I can’t really blame them. They don’t know what to say. I don’t know what to say to me.
People talk about poor people all the time. Politicians, teachers, journalists, and everyone else wants to talk about poor people, about how we can fix our own situations, or how a program will or won’t help us, or how much we drain society. Very few want to listen to poor people. They may be pushed to listen to people speak about poor people, or to read a small, poignant message on a HONY post, but listening to poor people is something else. Listening to poor people becomes uncomfortable very quickly because if you are listening correctly, you’ll soon see that there is no quick and easy answer, and you become aware of how easily you can join their ranks. Even those who try become weary of hearing about the same struggles for long periods of time (so try living with them). So middle class people don’t listen to poor people, generally.

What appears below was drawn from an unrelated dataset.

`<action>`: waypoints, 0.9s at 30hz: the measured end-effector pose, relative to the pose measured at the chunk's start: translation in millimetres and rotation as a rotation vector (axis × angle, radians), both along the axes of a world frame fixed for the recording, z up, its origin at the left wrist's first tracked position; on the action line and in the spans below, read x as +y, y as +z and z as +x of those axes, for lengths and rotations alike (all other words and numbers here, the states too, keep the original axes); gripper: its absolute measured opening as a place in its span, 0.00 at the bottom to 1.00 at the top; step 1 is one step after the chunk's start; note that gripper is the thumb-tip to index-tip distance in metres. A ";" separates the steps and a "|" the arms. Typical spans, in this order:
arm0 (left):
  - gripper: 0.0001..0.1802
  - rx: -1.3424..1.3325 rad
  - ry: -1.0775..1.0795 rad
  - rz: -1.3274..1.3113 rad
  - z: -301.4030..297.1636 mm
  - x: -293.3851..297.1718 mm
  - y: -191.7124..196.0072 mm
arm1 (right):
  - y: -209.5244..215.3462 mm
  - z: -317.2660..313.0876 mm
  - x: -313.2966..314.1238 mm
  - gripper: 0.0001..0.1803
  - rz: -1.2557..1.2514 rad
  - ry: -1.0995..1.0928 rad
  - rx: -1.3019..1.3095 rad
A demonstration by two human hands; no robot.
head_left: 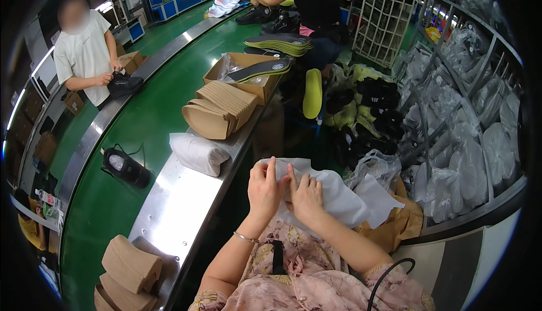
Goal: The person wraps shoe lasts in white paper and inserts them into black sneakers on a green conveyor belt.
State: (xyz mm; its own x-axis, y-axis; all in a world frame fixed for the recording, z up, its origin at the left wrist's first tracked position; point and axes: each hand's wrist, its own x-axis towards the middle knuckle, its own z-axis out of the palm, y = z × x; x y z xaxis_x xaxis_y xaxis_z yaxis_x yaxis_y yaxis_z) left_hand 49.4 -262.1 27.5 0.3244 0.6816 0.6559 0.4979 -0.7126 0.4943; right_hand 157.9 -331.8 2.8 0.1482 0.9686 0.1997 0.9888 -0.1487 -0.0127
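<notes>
Both of my hands work a sheet of white tissue paper point(339, 195) held over my lap. My left hand point(264, 189) pinches its left edge, fingers pointing up. My right hand point(305, 193) presses on the paper just beside it, fingers spread over a crumpled fold. The paper hangs off to the right over a brown paper bag point(403, 223). What the paper wraps, if anything, is hidden.
A green conveyor belt point(147, 119) with steel edges curves along my left, carrying a black shoe point(125, 167). A white paper stack point(197, 153), cardboard inserts point(220, 107) and a box of insoles point(248, 71) sit on its rim. Two other people work further along. Bagged goods fill racks at right.
</notes>
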 end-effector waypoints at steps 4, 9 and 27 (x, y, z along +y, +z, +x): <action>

I try to not talk about it too much. I try… But sometimes, it’s like I can’t take it any more. The silence becomes so oppressive that I just start talking, and out comes all the word vomit, all the emotions, all the things I haven’t said. It never ends well. I get reminded that things could be worse, and that I should be more thankful, and that it’s my attitude that is the problem.
So I go back to the silence again. I go back to the place where I don’t talk about the reality that I live every day or about the reality I don’t live every day.
My dog just came and laid next to the closet, next to me. For four years, she has been the most steady thing I’ve had. For now, that will have to do.